Lunch avec Mad Mieter (Mad Locataire)
Entretien avec le duo M+M (Marc Weis et Martin De Mattia), coréalisateurs de Mad Mieter (Mad Locataire)
Les mantes religieuses sont-elles des animations numériques ? Si non, comment vous y êtes-vous pris pour diriger leur jeu dans la « maison de poupées » ?
C’étaient de vraies mantes religieuses, bien vivantes. Notre film suivait un scénario ouvert avec toutes sortes de scènes. Il faisait une chaleur infernale dans le studio. Mais c’est un énorme avantage quand on tourne avec des mantes religieuses, parce que ça leur donne un comportement beaucoup plus vif. Lorsqu’il fait plus frais, les mantes ont tendance à passer des heures entières sans bouger du tout. Comme les insectes ne réagissent pas aux indications de mise en scène, on a dû faire de nombreuses prises jusqu’à ce qu’elles agissent à peu près comme on le souhaitait. Enfin, on a élaboré le récit au moment du montage, ce qui nous a pris plusieurs semaines.
Quelle est l’importance de l’environnement « naturel » de vos mantes religieuses ? Est-ce qu’un autre environnement aurait rendu leurs interactions différentes ?
Oui, le vieil appartement est une sorte de troisième actrice. Il a son propre caractère sonore ou, si l’on peut dire, sa propre voix. On peut percevoir les bruits de l’extérieur à travers les murs, comme les voisins ou une route qui passe tout près, par exemple. Mais pour autant nous ne voulions pas que ces sons soient trop « humains », sinon les mantes auraient fait trop étranges dans l’appartement. Ainsi, nature et culture fusionnent concrètement. Dans notre imaginaire, la mante religieuse adopte une taille et un comportement humains. C’est une locataire qui semble souffrir de solitude ; elle est étrange, et soucieuse de défendre sa maison contre les intrus. Peut-être qu’elle ressent les mêmes choses que nous ? Est-elle douée d’un sens moral ?

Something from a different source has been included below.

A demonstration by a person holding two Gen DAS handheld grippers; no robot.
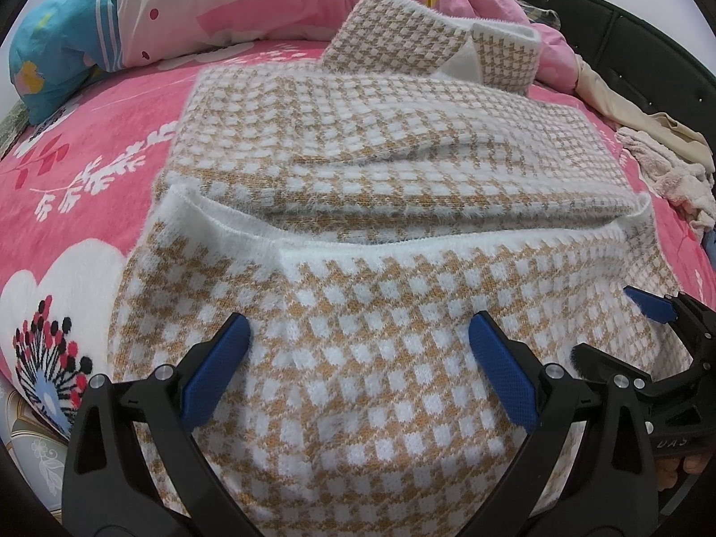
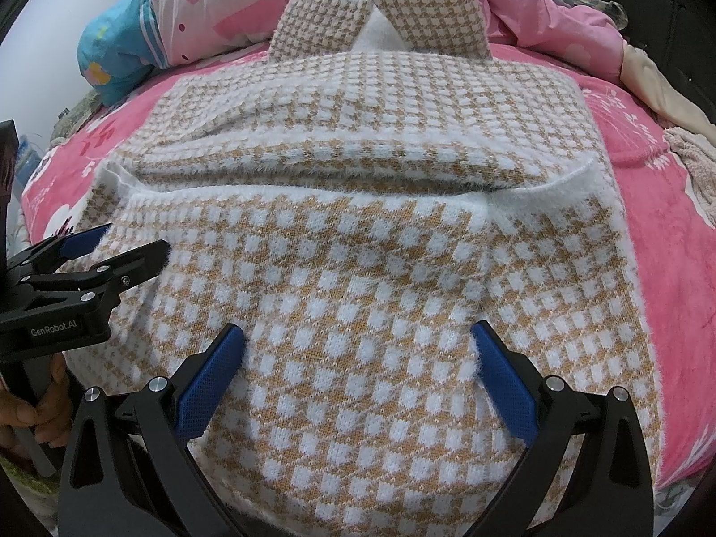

Pourquoi avoir choisi cet animal en particulier ?
La mante religieuse vit et aime en suivant ses instincts. Elle semble étrangement autre et en même temps elle a quelque chose d’anthropomorphique. Ses mouvements, la manière dont elle tourne la tête, déplace ses membres, sa posture proche de la station debout, commémorent le comportement humain. Cette hybridité est sans doute ce qui nous fascinait le plus – tout comme elle fascinait les surréalistes d’ailleurs.
Pouvez-vous nous parler des mouvements de caméras dans votre film ? Comment vous y êtes-vous pris ?
On pouvait démonter chacun des murs de la maquette, ce qui nous permettait de multiplier les positions et points de vue avec la caméra macro 3D. Notre chef opérateur, Sébastien Cramer, utilisait un slider spécial sur rails courts pour les travellings. Cela lui permettait de faire des mouvements motorisés très lents et contrôlés. La plupart des pièces de la maquette n’avaient pas de plafond, ce qui fait qu’en plus des éclairages miniatures de la maquette, nous pouvions éclairer les scènes par au-dessus avec des éclairages de cinéma. En revanche, nos protagonistes en ont profité pour tenter de s’évader à de nombreuses reprises. Elles n’arrêtaient pas de grimper aux murs à une vitesse inouïe pour essayer d’atteindre les lumières… 🙁
Quel est l’avenir du format court métrage d’après vous ?
Les courts métrages peuvent gagner du terrain dans les musées. Ils peuvent apporter de la profondeur aux réseaux sociaux. On peut en faire des séries de courts métrages. Peut-être qu’on reviendra un jour à la bonne vieille tradition de projeter des courts en début de séance au cinéma, avant le film à l’affiche… !?
Demain on reconfine, quels plaisirs culturels conseillez-vous pour échapper à l’ennui ?
Eh bien, par exemple, associer vin rouge (français), le Nosferatu de Murnau, des chocolats et des rideaux qui ondoient dans le vent ?
Mad Mieter (Mad Locataire) est présenté en compétition labo L1.